WORK ITEM:
Return the lines below that contain "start".
_ _ _ _
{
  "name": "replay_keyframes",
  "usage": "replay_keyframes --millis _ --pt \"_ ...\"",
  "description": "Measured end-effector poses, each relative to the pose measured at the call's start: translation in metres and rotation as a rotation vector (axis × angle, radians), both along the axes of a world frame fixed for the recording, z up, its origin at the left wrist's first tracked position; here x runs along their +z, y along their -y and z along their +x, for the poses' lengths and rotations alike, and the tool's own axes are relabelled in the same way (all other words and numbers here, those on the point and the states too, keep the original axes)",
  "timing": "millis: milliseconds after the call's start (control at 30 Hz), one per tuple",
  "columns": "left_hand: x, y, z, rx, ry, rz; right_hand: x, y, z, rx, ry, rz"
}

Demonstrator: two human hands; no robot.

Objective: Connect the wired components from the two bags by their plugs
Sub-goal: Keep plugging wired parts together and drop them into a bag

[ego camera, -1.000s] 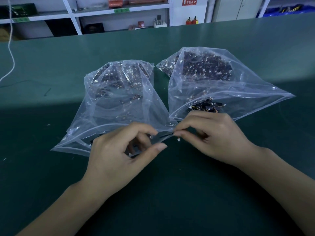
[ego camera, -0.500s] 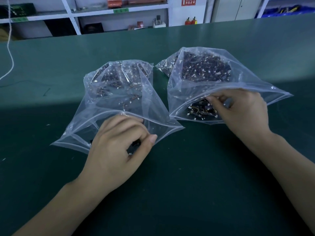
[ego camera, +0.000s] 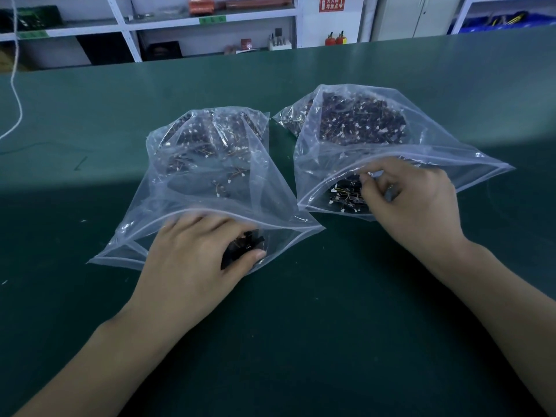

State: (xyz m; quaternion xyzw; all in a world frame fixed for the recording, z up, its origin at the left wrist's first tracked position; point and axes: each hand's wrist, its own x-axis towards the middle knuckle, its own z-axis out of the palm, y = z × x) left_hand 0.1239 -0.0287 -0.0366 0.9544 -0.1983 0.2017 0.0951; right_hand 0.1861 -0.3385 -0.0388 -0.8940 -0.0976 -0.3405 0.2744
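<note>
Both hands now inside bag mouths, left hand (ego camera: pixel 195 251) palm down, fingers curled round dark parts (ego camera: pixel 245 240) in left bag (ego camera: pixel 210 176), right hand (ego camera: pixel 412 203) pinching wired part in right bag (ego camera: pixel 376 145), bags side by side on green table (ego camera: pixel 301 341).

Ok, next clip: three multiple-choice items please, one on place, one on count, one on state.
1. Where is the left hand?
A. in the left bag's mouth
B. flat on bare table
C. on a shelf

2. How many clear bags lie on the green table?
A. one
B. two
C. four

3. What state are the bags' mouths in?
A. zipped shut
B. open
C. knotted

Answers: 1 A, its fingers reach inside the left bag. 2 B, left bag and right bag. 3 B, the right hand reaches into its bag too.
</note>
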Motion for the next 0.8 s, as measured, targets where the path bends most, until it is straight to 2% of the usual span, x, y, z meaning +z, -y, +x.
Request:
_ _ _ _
YOUR SOLUTION:
  "description": "Measured end-effector poses, each relative to the pose measured at the call's start: translation in metres and rotation as a rotation vector (axis × angle, radians), both along the axes of a world frame fixed for the recording, z up, its origin at the left wrist's first tracked position; here x runs along their +z, y along their -y and z along their +x, for the poses' lengths and rotations alike, and the tool's own axes are relabelled in the same way (all other words and numbers here, those on the point and the states too, keep the original axes)",
  "timing": "millis: milliseconds after the call's start (control at 30 Hz), one per tuple",

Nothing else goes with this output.